Thank God, I'm patient. Well sorta. I mean at times. Oh ok, only on Monday mornings between 9-11AM. After that it's sporadic til Thursday about 3PM then I am good til Saturday am.
These are things I am thinking about nowadays:
I am a young widow in waiting.
I am a 45 year old woman in waiting.
I hate the sound of it.
I hate the look of it.
"I am 45 year old widow."
Oh and did I set up that interview?
Did I run the dishwasher?
I wonder what Steed wants.... oops. sorry my bad.
Honestly -- I wish I was in heat.
These past few weeks have been filled with wonder as I wander about - you might see me at Target or the mall just loafing about. Or you might've seen me at Criminal Records or Goodwill trying to get a little bit of retail therapy in. OR better yet I have been spotted at the gym. Sweating my grief out.

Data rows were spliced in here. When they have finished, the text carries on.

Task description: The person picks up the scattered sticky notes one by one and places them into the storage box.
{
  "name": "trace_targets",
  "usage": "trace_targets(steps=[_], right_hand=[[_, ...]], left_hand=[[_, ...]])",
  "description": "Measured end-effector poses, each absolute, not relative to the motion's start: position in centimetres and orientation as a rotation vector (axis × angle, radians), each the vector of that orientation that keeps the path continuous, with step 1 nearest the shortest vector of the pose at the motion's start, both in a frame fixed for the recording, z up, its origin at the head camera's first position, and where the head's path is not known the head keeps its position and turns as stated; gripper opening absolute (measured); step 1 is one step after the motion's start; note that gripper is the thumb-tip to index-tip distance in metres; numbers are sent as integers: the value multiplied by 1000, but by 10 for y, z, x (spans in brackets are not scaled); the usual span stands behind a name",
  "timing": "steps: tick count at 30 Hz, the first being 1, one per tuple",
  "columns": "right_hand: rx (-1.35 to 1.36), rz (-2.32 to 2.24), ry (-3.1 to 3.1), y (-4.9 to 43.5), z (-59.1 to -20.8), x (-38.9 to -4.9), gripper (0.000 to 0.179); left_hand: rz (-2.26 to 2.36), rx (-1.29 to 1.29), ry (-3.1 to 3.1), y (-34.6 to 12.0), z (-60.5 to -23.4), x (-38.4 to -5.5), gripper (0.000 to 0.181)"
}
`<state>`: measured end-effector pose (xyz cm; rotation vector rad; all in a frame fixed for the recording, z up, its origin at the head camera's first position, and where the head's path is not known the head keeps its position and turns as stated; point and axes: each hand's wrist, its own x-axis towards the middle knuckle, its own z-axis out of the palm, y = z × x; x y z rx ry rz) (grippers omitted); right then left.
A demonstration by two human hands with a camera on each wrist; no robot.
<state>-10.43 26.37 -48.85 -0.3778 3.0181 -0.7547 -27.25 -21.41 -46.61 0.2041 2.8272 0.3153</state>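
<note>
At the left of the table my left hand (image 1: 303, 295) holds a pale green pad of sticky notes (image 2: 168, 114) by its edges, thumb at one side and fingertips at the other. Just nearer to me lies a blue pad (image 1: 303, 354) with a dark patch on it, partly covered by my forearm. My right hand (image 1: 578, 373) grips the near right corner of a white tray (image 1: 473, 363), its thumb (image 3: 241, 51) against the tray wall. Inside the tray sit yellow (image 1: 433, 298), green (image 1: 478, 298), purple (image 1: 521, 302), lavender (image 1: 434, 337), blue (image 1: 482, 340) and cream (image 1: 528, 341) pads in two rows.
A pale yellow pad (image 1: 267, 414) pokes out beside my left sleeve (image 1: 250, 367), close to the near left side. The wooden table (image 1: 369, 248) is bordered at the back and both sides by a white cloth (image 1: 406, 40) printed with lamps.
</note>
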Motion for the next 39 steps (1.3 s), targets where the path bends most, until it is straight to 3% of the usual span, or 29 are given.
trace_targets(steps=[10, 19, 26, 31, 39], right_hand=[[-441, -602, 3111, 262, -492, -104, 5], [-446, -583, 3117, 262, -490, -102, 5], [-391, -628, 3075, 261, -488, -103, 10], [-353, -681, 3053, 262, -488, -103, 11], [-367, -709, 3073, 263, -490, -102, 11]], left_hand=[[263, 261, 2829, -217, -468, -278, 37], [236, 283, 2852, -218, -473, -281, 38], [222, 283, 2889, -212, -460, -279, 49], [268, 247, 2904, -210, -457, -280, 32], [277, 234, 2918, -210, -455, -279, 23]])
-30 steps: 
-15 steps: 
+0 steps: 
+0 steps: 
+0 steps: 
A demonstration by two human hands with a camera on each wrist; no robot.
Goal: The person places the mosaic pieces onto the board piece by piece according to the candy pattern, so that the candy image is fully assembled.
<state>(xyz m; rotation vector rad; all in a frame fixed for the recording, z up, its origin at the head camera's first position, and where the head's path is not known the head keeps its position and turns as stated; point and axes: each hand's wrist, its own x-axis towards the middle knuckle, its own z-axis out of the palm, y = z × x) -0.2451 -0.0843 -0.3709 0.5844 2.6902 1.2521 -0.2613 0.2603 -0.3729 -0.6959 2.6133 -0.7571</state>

Exercise and sleep. Out by 9pm up by 6AM... two times I went to bed at 6:30 - oh hell why am I telling you this?
Bored out of my gourd?
No. I am trying to find my footing. I am trying to make sure each foot is steady - left foot - right foot - head up - shoulders back - stomach in - oh wait, that's charm school drills.
What? Jill in charm school? Gasp!
So I put on the alarm on the house.
And I wait,
And I think,
And I cry,
And I punch the pillows,
And I holler.
So what I am waiting on? Oh yeah, I'm still waiting on the answer of what took my husband... yeah. I am beginning to think it's a trick question. I am gonna start looking to the outliers for theories and hyperpole definitions. So I wait cause that's all I can do.
Open the garage door.
oh hell you get it.
You know, I have hugged alot of folks lately - I sure hope I smell ok, cause that's another story.